* **INSTRUCTIONS TO FOLLOW**: Please take the records that follow and repeat exactly the lines starting with the line with "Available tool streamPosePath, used" and going on through the line with "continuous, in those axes".

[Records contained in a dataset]
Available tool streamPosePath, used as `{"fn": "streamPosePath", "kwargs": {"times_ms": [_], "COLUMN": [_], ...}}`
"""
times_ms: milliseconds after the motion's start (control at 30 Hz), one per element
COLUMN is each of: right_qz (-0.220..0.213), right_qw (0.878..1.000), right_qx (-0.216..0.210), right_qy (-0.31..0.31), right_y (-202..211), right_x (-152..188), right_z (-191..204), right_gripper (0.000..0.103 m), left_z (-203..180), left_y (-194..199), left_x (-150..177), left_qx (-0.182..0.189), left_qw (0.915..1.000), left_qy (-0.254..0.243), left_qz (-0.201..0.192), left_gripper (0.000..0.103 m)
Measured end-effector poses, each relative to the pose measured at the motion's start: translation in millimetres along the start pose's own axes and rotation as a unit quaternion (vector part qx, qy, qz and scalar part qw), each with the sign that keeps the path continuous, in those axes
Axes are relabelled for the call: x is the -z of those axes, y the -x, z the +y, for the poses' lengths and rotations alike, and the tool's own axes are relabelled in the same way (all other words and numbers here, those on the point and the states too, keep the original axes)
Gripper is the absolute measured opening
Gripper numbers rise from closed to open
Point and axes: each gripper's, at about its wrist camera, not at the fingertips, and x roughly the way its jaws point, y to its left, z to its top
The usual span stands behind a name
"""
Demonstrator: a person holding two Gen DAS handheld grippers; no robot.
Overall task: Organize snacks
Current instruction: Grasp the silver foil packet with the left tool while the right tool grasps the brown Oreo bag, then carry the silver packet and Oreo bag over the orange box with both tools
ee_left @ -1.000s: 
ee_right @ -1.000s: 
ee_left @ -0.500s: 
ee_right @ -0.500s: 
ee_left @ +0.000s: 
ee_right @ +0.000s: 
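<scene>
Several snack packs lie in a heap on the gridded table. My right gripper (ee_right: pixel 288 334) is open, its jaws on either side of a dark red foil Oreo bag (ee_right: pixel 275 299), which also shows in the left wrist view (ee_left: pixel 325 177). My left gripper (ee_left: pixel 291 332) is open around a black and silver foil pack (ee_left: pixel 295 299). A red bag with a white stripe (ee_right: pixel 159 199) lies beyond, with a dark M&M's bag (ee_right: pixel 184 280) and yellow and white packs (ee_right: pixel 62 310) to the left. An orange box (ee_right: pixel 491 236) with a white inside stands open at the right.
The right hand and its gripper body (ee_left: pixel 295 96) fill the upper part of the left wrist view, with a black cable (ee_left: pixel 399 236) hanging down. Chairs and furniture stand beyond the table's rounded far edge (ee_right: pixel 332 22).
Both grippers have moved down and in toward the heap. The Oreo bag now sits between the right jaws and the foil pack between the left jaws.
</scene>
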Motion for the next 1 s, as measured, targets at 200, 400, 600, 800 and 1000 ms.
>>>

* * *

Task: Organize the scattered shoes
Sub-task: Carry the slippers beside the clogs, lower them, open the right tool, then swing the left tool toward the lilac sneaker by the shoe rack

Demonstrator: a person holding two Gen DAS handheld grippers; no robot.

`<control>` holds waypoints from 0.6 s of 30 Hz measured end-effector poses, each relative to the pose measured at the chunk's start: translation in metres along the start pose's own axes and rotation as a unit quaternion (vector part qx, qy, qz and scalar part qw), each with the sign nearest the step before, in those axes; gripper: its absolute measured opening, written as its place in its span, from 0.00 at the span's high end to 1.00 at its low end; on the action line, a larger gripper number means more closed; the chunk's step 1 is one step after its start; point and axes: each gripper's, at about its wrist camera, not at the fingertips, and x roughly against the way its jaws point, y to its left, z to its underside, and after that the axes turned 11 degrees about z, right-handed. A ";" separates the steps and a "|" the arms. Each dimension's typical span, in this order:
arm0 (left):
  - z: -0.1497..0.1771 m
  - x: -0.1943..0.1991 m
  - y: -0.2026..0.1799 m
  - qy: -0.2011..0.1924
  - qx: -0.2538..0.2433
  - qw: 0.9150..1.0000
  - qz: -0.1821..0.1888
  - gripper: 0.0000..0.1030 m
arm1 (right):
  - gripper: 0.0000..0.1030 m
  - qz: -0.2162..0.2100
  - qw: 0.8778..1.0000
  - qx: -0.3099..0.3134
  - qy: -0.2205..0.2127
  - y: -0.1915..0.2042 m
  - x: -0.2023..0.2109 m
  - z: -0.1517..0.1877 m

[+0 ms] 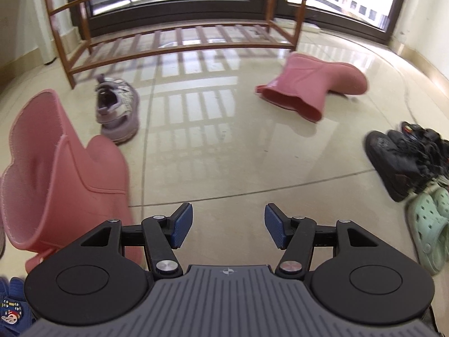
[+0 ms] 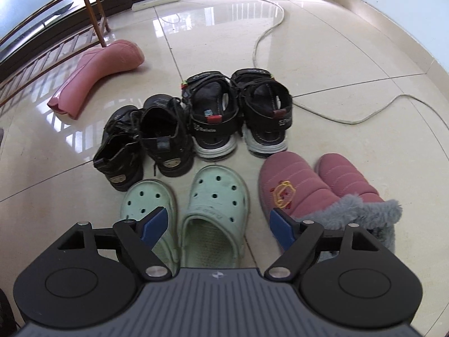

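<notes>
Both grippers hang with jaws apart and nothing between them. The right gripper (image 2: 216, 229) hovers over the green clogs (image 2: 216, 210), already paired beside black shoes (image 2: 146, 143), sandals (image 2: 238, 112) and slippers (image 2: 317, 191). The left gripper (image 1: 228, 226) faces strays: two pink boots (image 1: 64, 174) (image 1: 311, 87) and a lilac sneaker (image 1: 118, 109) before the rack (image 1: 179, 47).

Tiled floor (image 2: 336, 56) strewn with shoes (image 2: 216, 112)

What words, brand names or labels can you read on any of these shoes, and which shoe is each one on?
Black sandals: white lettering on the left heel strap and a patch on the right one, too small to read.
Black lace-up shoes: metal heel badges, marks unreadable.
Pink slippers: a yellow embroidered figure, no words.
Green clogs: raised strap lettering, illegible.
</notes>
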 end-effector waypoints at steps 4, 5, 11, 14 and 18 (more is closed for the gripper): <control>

* **PROBLEM SOLUTION**:
Available tool streamPosePath, used as `{"fn": "streamPosePath", "kwargs": {"times_ms": [_], "COLUMN": [_], ...}}`
"""
times_ms: milliseconds after the motion's start (control at 30 Hz), one per element
COLUMN is each of: right_qz (-0.220..0.213), right_qw (0.878..1.000), right_qx (-0.216..0.210), right_qy (-0.31..0.31), right_y (-202..211), right_x (-152..188), right_z (-191..204), right_gripper (0.000..0.103 m), left_z (-203..180), left_y (-194..199), left_x (-150..177), left_qx (-0.182..0.189), left_qw (0.915..1.000), left_qy (-0.254..0.243), left_qz (-0.201..0.192), left_gripper (0.000..0.103 m)
Measured end-effector poses, each relative to the pose measured at the motion's start: translation in millimetres along the start pose's own axes and rotation as a unit quaternion (vector part qx, qy, qz and scalar part qw), each with the sign that keeps the path continuous, in those axes

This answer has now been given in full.